Mycobacterium mageritense

Scientific classification
- Domain: Bacteria
- Kingdom: Bacillati
- Phylum: Actinomycetota
- Class: Actinomycetes
- Order: Mycobacteriales
- Family: Mycobacteriaceae
- Genus: Mycobacterium
- Species: M. mageritense
- Binomial name: Mycobacterium mageritense Domenech et al. 1997, ATCC 700351

= Mycobacterium mageritense =

- Authority: Domenech et al. 1997, ATCC 700351

Species of bacterium

Mycobacterium mageritense is a species of rapidly growing microorganism in the genus Mycobacterium. This species causes Lymphadentis in children. In adults, M. mageritense causes pneumonia.

== Etymology ==
Magerit, is Arabic for Madrid, where it was first isolated from human sputum.

==Description==
This species is a gram-positive, nonmotile and strongly acid-fast rods.

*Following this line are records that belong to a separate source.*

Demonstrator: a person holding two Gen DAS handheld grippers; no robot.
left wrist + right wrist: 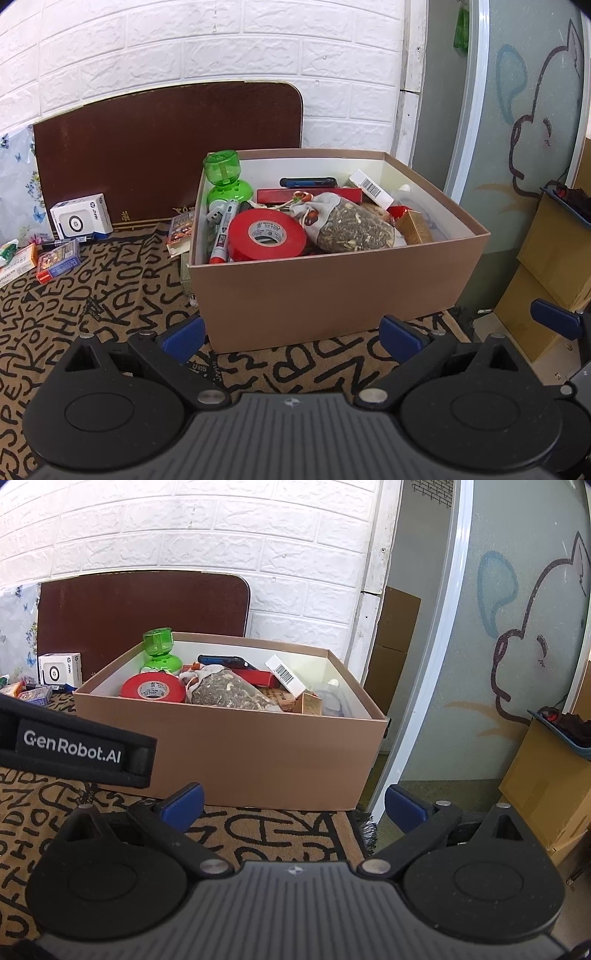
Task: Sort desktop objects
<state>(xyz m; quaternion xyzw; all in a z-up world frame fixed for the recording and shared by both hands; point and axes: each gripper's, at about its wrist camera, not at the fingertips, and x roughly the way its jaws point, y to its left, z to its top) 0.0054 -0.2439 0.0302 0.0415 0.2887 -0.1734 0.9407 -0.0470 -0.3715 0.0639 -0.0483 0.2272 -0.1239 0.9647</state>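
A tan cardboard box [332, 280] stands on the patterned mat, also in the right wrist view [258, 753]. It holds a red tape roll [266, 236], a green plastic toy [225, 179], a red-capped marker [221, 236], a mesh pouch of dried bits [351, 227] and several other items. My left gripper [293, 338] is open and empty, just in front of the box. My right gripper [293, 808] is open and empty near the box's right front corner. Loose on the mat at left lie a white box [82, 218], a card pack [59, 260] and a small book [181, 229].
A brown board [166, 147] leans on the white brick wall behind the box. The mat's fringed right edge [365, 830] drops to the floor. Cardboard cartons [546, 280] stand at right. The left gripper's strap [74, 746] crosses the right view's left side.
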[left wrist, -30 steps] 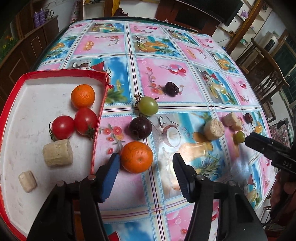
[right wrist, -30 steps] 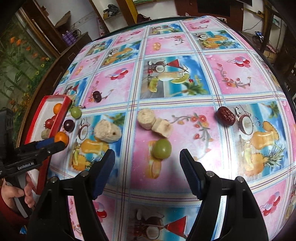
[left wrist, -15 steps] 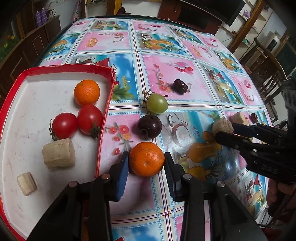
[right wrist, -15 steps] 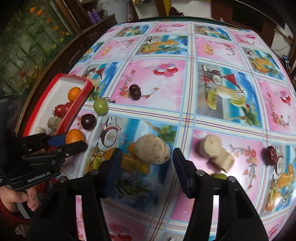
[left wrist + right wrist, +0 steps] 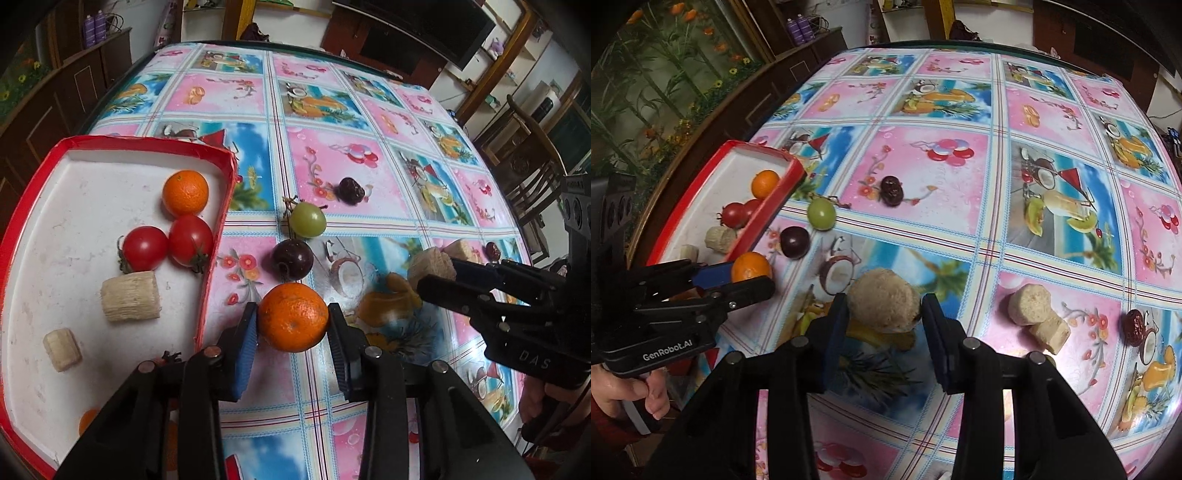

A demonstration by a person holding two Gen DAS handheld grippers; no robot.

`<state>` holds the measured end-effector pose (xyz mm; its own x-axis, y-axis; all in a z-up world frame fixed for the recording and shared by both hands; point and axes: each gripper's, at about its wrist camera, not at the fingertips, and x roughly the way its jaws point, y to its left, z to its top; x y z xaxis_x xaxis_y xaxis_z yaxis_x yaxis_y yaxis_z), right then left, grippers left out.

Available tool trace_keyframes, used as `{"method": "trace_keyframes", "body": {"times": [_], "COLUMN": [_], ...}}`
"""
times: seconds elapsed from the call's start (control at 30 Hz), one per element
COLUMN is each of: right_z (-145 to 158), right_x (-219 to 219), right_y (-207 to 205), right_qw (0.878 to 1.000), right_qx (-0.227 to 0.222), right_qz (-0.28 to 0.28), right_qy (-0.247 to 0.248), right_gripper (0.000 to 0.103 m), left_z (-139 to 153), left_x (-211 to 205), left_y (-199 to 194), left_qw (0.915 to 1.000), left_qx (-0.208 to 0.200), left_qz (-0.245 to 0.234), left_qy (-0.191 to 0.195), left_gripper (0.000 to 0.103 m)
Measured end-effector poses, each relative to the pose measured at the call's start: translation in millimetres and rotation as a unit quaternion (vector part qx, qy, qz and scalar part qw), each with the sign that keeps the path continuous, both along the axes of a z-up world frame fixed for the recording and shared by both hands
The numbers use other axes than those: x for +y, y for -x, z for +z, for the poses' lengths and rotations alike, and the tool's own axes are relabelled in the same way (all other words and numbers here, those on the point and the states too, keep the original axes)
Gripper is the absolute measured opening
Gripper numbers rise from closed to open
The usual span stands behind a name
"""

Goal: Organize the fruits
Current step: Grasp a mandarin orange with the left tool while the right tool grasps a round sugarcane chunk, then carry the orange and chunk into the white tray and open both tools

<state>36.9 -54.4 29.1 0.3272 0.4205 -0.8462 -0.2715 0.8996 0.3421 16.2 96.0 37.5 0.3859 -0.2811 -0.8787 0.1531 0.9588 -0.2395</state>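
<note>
Beside tray [image 5: 218, 236] edge, left tool [image 5: 291, 332] pinching orange [image 5: 293, 317] (seemingly)

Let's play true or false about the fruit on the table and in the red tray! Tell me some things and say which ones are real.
1. The left gripper has an orange between its fingers. True.
2. The red tray holds two tomatoes. True.
3. The green grape is inside the tray. False: it lies on the tablecloth, outside the tray.
4. The right gripper is around a banana. False: a pale round chunk sits between its fingers.
5. An orange in the tray lies beyond the tomatoes. True.
</note>
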Motion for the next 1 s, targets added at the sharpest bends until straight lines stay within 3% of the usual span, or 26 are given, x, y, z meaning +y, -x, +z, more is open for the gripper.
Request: {"method": "trace_keyframes", "body": {"times": [0.57, 1.0], "right_z": [29.0, 48.5], "right_x": [44.8, 101.4], "right_y": [-0.4, -11.2], "right_qw": [0.998, 0.992], "right_qx": [-0.026, -0.043], "right_qz": [0.059, 0.108], "right_qy": [-0.025, -0.041], "right_gripper": [0.043, 0.043], "left_z": [25.8, 39.7], "left_x": [43.4, 130.9], "left_y": [13.0, 24.1], "left_qw": [0.9981, 0.9877], "left_qx": [-0.029, -0.043], "left_qz": [0.054, 0.15], "left_qy": [-0.004, -0.007], "left_gripper": [0.036, 0.036]}}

=== Colony characteristics ===
Their colonies are smooth, mucoid and nonphotochromogenic.

=== Physiology ===
Members of this species have rapid growth on Löwenstein-Jensen medium at 22 °C, 30 °C, 37 °C and 45 °C within 2–4 days. Their optimum growth at 30 °C and 37 °C. M. mageritense is resistant to isoniazid, cycloserine, capreomycin, pyrazinamide, and thiosemicarbazone. Most strains are also resistant to ethambutol.

=== Differential characteristics ===
This species can be characterized by unique hsp65 gene, 16S rDNA and sodA sequences. They are closely related to M. fortuitum and M. peregrinum at the DNA homology level. They can also be differentiation from M. fortuitum by its growth at 45 °C and by its use of mannitol as a sole carbon source.

==Pathogenesis==
It has a Biosafety level 1.

==Type strain==
Strain 938 = ATCC 700351 = CCUG 37984 = CIP 104973 = DSM 44476 = JCM 12375.